Stat. § 1-50(5) [sic] unless it is required under the improvement
contract by agreement of the parties. 133 N.C. App. at 241, 515
S.E.2d at 450. We reasoned that [t]o allow the statute of repose
to toll or start running anew each time a repair is made would
subject a defendant to potential open-ended liability for an
indefinite period of time, defeating the very purpose of statutes
of repose such as N.C. Gen. Stat. § 1-50(5)[sic]. Id. at 240, 515
S.E.2d at 449. As enunciated in Wilson, the last act giving rise
to liability in land contamination cases for purposes of N.C. Gen.
Stat. § 1-52(16) is the last date the party owned the offending
property in which USTs were buried, owned a UST located on the
property, or delivered gasoline to a UST. Wilson, 327 N.C. at 513-
14, 398 S.E.2d at 597-98. The only action defendant Harkey took
after 1988 was to install a replacement well for plaintiffs, which
does not fit within any of the acts listed in Wilson. Rather,
Harkey's action is more akin to a repair. Defendant Cline
performed no repairs, but did provide drinking water for
plaintiffs. We are bound by the holdings in Monson, Whitehurst,
and Wilson. In the matter of Appeal from Civil Penalty, 324 N.C.

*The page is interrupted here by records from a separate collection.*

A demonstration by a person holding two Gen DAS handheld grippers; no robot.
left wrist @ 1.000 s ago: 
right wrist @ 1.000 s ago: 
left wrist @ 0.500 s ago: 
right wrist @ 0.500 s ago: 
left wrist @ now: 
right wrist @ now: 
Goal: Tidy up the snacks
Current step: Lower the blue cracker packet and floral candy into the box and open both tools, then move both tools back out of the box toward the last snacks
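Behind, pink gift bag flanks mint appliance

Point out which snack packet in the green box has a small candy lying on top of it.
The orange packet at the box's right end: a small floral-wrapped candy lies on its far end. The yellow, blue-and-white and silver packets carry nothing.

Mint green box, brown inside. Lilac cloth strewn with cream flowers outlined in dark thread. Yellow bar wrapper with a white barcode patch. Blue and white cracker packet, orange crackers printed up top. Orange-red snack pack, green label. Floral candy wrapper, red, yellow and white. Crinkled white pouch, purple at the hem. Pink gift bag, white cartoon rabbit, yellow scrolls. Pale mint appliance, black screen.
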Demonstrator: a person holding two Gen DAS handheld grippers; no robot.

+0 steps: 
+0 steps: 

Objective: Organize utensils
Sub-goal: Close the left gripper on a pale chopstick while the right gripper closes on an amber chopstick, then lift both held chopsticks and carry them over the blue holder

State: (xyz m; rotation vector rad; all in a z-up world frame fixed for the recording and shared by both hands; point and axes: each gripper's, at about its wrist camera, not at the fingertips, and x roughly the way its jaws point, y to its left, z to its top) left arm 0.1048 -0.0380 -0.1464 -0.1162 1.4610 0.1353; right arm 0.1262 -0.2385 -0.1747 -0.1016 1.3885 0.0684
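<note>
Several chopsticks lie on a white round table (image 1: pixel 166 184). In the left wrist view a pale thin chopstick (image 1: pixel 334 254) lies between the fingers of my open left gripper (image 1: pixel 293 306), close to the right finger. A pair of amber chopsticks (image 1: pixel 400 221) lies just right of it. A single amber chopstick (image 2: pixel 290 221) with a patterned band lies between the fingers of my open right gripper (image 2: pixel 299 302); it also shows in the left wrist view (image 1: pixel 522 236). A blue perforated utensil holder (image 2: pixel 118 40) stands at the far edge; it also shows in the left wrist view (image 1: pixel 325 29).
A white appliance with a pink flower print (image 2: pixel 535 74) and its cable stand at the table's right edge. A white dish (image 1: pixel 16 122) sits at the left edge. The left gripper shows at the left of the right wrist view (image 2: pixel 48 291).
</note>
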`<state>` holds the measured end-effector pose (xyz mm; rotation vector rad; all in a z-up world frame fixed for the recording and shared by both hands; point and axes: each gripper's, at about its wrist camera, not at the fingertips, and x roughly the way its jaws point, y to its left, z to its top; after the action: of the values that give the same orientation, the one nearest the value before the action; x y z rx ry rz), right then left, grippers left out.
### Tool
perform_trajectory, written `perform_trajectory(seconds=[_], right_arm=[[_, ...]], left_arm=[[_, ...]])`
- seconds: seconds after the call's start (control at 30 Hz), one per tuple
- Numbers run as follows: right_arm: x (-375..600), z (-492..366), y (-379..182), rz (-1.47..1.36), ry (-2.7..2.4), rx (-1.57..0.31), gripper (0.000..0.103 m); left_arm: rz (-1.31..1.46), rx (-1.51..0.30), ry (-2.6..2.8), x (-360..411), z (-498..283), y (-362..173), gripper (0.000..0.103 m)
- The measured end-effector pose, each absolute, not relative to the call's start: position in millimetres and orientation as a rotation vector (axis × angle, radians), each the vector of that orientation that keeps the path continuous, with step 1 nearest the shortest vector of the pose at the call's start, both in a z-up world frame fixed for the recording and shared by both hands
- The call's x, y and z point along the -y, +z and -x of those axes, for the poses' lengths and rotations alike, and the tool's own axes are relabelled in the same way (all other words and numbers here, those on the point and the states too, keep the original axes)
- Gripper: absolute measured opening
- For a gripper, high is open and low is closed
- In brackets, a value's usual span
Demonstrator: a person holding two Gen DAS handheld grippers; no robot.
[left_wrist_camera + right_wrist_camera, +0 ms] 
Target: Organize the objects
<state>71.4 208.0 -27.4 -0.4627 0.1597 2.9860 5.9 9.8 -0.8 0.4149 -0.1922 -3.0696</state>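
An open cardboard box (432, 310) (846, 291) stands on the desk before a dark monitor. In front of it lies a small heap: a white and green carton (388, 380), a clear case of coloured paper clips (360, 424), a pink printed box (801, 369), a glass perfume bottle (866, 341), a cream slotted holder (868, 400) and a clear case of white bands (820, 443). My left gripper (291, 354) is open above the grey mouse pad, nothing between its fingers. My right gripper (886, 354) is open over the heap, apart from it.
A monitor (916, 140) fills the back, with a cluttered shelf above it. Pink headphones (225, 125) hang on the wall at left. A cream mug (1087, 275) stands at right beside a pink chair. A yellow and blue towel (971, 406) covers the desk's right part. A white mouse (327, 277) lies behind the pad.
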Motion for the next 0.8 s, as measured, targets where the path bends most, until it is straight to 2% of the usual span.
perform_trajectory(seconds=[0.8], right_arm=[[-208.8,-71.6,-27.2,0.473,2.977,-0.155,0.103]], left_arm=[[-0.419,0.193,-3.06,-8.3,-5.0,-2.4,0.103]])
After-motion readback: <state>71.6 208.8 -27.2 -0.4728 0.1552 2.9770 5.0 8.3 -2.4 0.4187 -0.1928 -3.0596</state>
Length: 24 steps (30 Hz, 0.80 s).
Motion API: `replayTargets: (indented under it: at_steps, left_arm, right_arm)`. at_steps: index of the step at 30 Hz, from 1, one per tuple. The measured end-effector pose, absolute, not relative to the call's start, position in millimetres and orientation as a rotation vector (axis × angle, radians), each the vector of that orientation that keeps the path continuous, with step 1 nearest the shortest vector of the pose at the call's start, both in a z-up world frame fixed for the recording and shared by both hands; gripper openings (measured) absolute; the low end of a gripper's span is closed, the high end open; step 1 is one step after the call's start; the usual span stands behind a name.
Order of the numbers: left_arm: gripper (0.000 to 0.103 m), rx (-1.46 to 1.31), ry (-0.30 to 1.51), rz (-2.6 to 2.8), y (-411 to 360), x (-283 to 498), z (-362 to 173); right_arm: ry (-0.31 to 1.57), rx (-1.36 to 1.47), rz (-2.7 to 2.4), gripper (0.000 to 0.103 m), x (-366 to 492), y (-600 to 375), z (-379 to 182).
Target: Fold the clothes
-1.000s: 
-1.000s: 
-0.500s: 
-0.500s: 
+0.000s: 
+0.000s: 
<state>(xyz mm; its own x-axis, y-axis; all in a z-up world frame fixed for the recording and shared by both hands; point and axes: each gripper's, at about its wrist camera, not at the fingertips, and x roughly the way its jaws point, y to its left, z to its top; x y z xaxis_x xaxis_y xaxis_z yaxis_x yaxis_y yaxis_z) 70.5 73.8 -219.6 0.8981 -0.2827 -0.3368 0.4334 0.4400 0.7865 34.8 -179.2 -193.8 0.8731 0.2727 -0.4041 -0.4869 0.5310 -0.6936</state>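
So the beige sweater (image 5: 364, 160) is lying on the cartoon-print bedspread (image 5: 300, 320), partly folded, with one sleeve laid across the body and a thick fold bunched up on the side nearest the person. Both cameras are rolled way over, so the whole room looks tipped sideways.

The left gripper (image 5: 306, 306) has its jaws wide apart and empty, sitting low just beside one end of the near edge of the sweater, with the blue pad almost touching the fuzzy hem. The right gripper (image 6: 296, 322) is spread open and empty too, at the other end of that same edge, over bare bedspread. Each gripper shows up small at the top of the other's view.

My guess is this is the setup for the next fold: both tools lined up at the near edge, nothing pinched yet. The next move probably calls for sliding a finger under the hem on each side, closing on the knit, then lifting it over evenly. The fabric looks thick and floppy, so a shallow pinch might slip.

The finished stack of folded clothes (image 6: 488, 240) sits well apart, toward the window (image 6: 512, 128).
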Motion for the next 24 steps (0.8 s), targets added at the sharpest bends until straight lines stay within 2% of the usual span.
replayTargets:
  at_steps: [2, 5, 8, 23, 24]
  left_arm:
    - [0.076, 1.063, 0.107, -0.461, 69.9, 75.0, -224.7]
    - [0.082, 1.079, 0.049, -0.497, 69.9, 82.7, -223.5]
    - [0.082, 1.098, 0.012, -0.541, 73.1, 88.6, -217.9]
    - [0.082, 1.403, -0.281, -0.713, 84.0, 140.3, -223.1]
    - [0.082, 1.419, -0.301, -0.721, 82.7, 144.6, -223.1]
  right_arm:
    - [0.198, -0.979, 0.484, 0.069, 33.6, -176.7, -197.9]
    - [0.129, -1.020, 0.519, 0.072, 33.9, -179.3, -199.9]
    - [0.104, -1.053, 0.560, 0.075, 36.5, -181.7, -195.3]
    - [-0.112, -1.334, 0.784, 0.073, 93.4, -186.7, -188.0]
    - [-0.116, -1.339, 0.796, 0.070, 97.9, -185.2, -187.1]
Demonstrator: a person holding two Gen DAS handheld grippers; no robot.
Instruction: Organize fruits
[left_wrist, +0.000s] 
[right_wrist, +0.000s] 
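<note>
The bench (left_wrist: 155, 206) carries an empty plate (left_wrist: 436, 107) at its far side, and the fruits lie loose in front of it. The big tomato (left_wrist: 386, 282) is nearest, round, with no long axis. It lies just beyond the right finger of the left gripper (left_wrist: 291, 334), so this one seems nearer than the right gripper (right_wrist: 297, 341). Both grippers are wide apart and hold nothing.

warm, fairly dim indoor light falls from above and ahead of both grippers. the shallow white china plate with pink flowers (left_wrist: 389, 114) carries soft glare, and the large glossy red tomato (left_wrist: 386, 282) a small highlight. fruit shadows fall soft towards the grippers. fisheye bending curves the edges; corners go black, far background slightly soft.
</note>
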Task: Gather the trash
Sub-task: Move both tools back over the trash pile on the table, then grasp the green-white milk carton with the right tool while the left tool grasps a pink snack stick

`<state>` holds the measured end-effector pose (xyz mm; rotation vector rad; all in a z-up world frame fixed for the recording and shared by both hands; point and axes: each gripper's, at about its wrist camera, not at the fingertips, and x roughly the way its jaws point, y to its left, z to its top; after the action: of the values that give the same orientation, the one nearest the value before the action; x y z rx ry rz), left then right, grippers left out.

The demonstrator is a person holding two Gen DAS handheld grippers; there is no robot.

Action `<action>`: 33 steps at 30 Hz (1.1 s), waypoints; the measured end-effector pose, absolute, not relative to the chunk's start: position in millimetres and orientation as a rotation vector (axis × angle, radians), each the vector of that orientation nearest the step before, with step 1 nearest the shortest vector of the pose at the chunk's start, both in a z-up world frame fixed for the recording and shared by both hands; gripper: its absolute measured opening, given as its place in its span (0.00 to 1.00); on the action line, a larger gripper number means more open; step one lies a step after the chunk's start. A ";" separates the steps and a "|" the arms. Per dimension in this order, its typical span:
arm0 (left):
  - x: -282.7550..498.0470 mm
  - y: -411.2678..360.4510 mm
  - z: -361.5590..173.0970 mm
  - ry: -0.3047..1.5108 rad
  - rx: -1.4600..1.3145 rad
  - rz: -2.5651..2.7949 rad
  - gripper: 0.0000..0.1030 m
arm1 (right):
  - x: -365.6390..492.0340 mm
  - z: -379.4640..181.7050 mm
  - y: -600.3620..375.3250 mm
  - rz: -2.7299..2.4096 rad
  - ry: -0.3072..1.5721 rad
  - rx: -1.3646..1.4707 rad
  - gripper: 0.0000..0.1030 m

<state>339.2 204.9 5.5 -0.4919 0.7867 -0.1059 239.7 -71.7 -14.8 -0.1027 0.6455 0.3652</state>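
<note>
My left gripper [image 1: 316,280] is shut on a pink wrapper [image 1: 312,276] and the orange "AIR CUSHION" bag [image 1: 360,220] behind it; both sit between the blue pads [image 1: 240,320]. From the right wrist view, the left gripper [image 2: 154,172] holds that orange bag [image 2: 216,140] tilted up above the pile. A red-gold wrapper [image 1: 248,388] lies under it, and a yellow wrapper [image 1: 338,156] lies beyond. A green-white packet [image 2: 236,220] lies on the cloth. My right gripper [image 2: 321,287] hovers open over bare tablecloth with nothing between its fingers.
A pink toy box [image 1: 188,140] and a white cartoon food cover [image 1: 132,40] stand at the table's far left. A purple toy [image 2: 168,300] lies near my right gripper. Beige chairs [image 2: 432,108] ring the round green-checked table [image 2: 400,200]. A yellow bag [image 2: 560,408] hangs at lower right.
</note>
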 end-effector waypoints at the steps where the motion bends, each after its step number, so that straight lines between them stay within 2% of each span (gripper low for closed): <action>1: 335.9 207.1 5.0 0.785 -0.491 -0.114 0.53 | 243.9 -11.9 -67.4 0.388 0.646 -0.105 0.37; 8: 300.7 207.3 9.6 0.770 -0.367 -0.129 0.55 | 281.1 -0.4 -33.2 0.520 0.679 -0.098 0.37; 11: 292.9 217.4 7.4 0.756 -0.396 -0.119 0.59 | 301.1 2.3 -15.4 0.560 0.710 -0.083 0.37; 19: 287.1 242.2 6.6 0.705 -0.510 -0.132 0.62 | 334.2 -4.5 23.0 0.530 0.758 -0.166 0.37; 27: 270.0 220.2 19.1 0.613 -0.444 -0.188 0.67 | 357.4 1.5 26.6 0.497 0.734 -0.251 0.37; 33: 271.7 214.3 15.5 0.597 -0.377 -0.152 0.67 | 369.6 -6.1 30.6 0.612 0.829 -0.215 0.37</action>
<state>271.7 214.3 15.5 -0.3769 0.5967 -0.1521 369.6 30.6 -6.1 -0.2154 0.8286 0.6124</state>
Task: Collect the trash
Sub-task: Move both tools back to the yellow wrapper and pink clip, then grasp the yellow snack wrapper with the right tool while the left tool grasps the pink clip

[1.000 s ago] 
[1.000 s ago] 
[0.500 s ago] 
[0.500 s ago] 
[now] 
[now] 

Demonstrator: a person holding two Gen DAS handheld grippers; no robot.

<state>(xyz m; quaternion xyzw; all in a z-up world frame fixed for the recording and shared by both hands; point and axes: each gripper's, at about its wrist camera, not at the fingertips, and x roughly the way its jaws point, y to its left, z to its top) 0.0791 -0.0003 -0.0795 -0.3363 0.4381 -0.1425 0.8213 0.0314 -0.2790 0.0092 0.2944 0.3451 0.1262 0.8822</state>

373, 384, 379 S.E.2d 30, 37 (1989). Thus, neither of these actionscan be classified as a last act or omission under N.C. Gen. Stat.
§ 1-52(16).
Based on the plain language of N.C. Gen. Stat. § 1-52(16), our
Supreme Court's decision in Wilson, and this Court's decision in
Monson, we conclude the trial court did not err in granting
defendants Harkey and Cline's motions for summary judgment as to
all claims since plaintiffs' action is barred by an affirmative
defense, the statute of repose.
The fact plaintiffs did not discover that their land was
contaminated until after the statute of repose had expired does not
extend their time for filing suit. The statute of repose began to
run upon Harkey and Cline's last act or omission, not when the
contamination was first discovered. 'Statutes of limitation are
inflexible and unyielding. They operate inexorably without
reference to the merits of plaintiff's cause of action. . . . It
is not for us to justify the limitation period prescribed . . . .
Suffice to say, this is a matter within the province of the General
Assembly.' Hand v. Fieldcrest Mills, Inc., 85 N.C. App. 372, 381,
355 S.E.2d 141, 146 (1987) (quoting Shearin v. Lloyd, 246 N.C. 363,
370, 98 S.E. 2d 508, 514 (1957)).
AFFIRMED.
Judge MCGEE and Judge HUNTER concur.